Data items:
****
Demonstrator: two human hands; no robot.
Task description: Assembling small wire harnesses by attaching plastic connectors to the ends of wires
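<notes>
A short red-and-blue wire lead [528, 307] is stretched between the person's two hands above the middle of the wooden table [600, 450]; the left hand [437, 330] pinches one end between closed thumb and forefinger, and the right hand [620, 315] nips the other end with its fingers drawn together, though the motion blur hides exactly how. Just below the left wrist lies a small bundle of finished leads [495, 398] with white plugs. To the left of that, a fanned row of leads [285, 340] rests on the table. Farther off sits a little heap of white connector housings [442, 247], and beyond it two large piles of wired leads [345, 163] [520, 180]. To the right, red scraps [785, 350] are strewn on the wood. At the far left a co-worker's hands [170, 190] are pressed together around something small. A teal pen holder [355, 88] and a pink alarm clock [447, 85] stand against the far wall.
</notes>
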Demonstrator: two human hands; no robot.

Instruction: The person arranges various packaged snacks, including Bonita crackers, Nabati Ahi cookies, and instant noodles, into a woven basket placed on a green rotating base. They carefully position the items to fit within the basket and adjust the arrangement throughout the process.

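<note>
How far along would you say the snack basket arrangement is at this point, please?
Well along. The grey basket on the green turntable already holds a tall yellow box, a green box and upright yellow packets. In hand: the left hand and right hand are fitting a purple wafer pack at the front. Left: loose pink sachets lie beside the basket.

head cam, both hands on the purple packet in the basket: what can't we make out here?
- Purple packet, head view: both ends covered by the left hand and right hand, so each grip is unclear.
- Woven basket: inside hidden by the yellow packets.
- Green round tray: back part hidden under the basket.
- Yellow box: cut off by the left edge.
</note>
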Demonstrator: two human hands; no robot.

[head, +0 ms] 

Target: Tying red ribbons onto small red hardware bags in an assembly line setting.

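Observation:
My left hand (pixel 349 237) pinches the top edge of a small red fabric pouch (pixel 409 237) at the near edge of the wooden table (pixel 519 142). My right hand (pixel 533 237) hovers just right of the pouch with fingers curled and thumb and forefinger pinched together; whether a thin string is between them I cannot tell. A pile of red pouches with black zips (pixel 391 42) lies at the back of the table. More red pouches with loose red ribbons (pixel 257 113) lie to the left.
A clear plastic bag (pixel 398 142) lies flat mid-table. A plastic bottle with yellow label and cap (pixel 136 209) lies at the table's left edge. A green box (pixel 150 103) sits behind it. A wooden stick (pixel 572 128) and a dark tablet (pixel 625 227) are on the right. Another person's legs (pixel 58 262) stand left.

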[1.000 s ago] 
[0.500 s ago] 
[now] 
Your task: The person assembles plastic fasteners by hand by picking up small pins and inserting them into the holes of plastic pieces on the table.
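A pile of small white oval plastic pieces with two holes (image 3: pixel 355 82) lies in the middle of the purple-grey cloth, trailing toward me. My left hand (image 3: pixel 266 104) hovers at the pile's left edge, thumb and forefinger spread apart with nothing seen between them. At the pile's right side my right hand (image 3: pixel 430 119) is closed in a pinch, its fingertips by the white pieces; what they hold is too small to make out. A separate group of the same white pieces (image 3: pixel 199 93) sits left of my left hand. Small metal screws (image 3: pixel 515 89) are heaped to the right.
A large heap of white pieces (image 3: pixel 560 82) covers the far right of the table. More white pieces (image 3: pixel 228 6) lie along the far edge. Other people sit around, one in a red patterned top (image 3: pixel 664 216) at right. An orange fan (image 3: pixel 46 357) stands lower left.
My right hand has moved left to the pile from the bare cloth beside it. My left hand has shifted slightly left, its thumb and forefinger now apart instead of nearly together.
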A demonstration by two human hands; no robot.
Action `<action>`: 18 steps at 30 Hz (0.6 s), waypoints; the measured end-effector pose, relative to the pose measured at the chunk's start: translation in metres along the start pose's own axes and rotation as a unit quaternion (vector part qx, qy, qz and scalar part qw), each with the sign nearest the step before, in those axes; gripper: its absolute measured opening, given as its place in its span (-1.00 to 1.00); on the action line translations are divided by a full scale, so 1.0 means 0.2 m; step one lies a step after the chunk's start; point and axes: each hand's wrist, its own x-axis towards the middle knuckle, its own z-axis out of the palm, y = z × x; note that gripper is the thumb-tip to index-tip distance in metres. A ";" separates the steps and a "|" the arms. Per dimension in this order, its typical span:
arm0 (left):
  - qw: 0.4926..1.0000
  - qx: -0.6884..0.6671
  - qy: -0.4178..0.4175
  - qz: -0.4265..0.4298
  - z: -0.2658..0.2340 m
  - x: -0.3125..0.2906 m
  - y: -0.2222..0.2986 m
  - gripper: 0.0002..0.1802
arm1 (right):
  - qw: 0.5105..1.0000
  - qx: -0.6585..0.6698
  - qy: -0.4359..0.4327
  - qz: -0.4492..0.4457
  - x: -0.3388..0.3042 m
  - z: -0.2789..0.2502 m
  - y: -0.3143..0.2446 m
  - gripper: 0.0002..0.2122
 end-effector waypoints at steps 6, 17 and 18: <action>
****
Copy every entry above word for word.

*FINAL ANSWER*
Demonstrator: two human hands; no robot.
Task description: Assembling small wire harnesses by attaching plastic connectors to the ends of wires
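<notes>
A short red-and-blue wire lead [528, 307] is stretched between the person's two hands above the middle of the wooden table [600, 450]; the left hand [437, 330] pinches one end between closed thumb and forefinger, and the right hand [620, 315] nips the other end with its fingers drawn together, though the motion blur hides exactly how. Just below the left wrist lies a small bundle of finished leads [495, 398] with white plugs. To the left of that, a fanned row of leads [285, 340] rests on the table. Farther off sits a little heap of white connector housings [442, 247], and beyond it two large piles of wired leads [345, 163] [520, 180]. To the right, red scraps [785, 350] are strewn on the wood. At the far left a co-worker's hands [170, 190] are pressed together around something small. A teal pen holder [355, 88] and a pink alarm clock [447, 85] stand against the far wall.
</notes>
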Demonstrator: two human hands; no robot.

Instruction: The person arranges various packaged snacks, including Bonita crackers, Nabati Ahi cookies, and instant noodles, into a woven basket placed on a green rotating base. They carefully position the items to fit within the basket and adjust the arrangement throughout the process.

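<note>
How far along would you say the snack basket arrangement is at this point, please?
Well along. The grey basket on the green turntable already holds a tall yellow box, a green box and upright yellow packets. In hand: the left hand and right hand are fitting a purple wafer pack at the front. Left: loose pink sachets lie beside the basket.

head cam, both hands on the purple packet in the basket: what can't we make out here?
- Purple packet, head view: both ends covered by the left hand and right hand, so each grip is unclear.
- Woven basket: inside hidden by the yellow packets.
- Green round tray: back part hidden under the basket.
- Yellow box: cut off by the left edge.
</note>
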Demonstrator: two human hands; no robot.

[head, +0 ms] 

Target: Tying red ribbons onto small red hardware bags in an assembly line setting.

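Observation:
My left hand (pixel 349 237) pinches the top edge of a small red fabric pouch (pixel 409 237) at the near edge of the wooden table (pixel 519 142). My right hand (pixel 533 237) hovers just right of the pouch with fingers curled and thumb and forefinger pinched together; whether a thin string is between them I cannot tell. A pile of red pouches with black zips (pixel 391 42) lies at the back of the table. More red pouches with loose red ribbons (pixel 257 113) lie to the left.
A clear plastic bag (pixel 398 142) lies flat mid-table. A plastic bottle with yellow label and cap (pixel 136 209) lies at the table's left edge. A green box (pixel 150 103) sits behind it. A wooden stick (pixel 572 128) and a dark tablet (pixel 625 227) are on the right. Another person's legs (pixel 58 262) stand left.
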
[1.000 s ago] 
[0.500 s ago] 
[now] 
Your task: The person assembles plastic fasteners by hand by picking up small pins and inserting them into the holes of plastic pieces on the table.
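A pile of small white oval plastic pieces with two holes (image 3: pixel 355 82) lies in the middle of the purple-grey cloth, trailing toward me. My left hand (image 3: pixel 266 104) hovers at the pile's left edge, thumb and forefinger spread apart with nothing seen between them. At the pile's right side my right hand (image 3: pixel 430 119) is closed in a pinch, its fingertips by the white pieces; what they hold is too small to make out. A separate group of the same white pieces (image 3: pixel 199 93) sits left of my left hand. Small metal screws (image 3: pixel 515 89) are heaped to the right.
A large heap of white pieces (image 3: pixel 560 82) covers the far right of the table. More white pieces (image 3: pixel 228 6) lie along the far edge. Other people sit around, one in a red patterned top (image 3: pixel 664 216) at right. An orange fan (image 3: pixel 46 357) stands lower left.
My right hand has moved left to the pile from the bare cloth beside it. My left hand has shifted slightly left, its thumb and forefinger now apart instead of nearly together.
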A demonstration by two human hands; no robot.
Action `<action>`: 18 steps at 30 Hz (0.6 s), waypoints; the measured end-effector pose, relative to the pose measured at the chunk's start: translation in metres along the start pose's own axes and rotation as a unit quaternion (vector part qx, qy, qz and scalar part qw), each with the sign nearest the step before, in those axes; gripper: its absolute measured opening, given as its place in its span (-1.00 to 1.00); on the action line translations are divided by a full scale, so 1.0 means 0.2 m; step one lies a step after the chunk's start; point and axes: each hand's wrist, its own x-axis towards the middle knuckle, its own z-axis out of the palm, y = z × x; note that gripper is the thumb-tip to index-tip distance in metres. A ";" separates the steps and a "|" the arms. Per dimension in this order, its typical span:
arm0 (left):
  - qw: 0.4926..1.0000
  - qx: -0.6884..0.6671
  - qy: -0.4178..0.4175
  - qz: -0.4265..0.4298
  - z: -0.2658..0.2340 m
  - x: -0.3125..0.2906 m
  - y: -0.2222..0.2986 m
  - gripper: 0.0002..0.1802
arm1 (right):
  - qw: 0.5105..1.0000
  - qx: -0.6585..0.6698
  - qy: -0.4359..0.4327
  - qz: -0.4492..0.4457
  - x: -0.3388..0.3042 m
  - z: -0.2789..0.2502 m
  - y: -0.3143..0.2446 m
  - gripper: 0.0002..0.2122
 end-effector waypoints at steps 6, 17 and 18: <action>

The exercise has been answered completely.